7. the method that English text is retrieved based on matching degree as any one of claim 1,2,4-6, it is characterised in that In the step 3, the retrieval weight uses fuzzy control side with the matching process that the default weight is matched respectively Method is matched；

The difference Δ η and default weight η ' of weight η and default weight η ' difference Δ η, retrieval weight and default weight will be retrieved respectively RatioMatching degree φ is converted to the quantification gradation in fuzzy domain；

By the difference Δ η of the difference Δ η of the retrieval weight η and default weight η ', the retrieval weight and default weight and default power Weight η ' ratioFuzzy control model is inputted, is 7 grades by η points of the difference Δ of the retrieval weight η and default weight η ', By the retrieval weight and the difference Δ η and default weight η ' of default weight ratioIt is divided into 7 grades, φ points of matching degree is 5 Individual grade；

8. the method as claimed in claim 7 that English text is retrieved based on matching degree, it is characterised in that the retrieval weight η And default weight η ' difference Δ η domain is [- 10,10], retrieves the difference Δ η and default weight η ' of weight and default weight ratio ValueDomain be [- 0.1,0.1], setting quantizing factor is all 1, and matching degree φ domain is [0,1].

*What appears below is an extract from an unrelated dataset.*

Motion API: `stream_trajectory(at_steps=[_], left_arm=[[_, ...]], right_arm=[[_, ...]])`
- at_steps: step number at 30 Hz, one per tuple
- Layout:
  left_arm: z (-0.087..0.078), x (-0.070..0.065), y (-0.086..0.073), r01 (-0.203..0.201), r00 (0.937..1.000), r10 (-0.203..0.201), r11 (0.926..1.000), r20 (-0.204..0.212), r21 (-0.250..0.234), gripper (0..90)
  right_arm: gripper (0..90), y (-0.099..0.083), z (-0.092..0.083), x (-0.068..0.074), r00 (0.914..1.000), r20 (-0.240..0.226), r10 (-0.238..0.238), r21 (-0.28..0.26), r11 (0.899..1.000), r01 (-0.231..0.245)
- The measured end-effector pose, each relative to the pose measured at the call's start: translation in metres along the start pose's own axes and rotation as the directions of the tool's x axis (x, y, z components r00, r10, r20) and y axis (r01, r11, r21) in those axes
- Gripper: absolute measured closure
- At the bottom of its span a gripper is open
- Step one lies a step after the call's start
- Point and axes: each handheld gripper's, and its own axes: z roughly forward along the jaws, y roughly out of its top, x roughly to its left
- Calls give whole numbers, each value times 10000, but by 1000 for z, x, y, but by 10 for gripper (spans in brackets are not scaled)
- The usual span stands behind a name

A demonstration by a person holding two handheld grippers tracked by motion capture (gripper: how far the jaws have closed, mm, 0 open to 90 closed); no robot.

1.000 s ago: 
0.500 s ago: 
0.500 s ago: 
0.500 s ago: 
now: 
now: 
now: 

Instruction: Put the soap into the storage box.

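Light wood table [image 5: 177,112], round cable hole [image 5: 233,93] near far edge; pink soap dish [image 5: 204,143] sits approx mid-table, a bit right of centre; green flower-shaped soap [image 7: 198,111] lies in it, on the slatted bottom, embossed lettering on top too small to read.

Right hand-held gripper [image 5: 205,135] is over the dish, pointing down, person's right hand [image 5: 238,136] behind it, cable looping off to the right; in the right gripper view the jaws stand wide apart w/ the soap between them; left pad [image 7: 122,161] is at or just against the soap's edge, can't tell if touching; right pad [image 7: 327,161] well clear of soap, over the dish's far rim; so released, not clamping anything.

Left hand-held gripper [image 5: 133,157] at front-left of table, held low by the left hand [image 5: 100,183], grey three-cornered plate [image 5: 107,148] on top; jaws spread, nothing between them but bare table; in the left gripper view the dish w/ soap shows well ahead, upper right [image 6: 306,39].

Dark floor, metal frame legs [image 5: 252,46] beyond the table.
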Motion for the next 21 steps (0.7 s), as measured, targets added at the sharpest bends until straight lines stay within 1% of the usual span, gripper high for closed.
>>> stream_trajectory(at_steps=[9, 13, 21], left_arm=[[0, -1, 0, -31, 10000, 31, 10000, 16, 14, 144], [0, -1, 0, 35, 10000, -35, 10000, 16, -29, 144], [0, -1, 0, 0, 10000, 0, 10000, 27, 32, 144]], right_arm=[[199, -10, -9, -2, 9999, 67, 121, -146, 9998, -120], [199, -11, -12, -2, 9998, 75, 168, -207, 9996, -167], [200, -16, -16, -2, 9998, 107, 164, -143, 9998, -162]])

9. the method as claimed in claim 8 that English text is retrieved based on matching degree, it is characterised in that the retrieval weight η And η points of default weight η ' difference Δ is 7 grades, fuzzy set is { NB, NM, NS, 0, PS, PM, PB }, retrieval weight and default power The difference Δ η and default weight η ' of weight ratioIt is divided into 7 grades, fuzzy set is { NB, NM, NS, 0, PS, PM, PB }, general With degree, φ points are 5 grades, and fuzzy set is { 0, PS, PM, PB, PVB }；Membership function selects triangular membership.

10. the method as claimed in claim 9 that English text is retrieved based on matching degree, it is characterised in that fuzzy control model The rule is controlled to be：

If weight difference Δ η is NM, weight difference ratioFor PM or PB, then matching degree φ is S；If weight difference Δ η is PB, weight difference ratioFor PM or PB, then matching degree φ is PVB.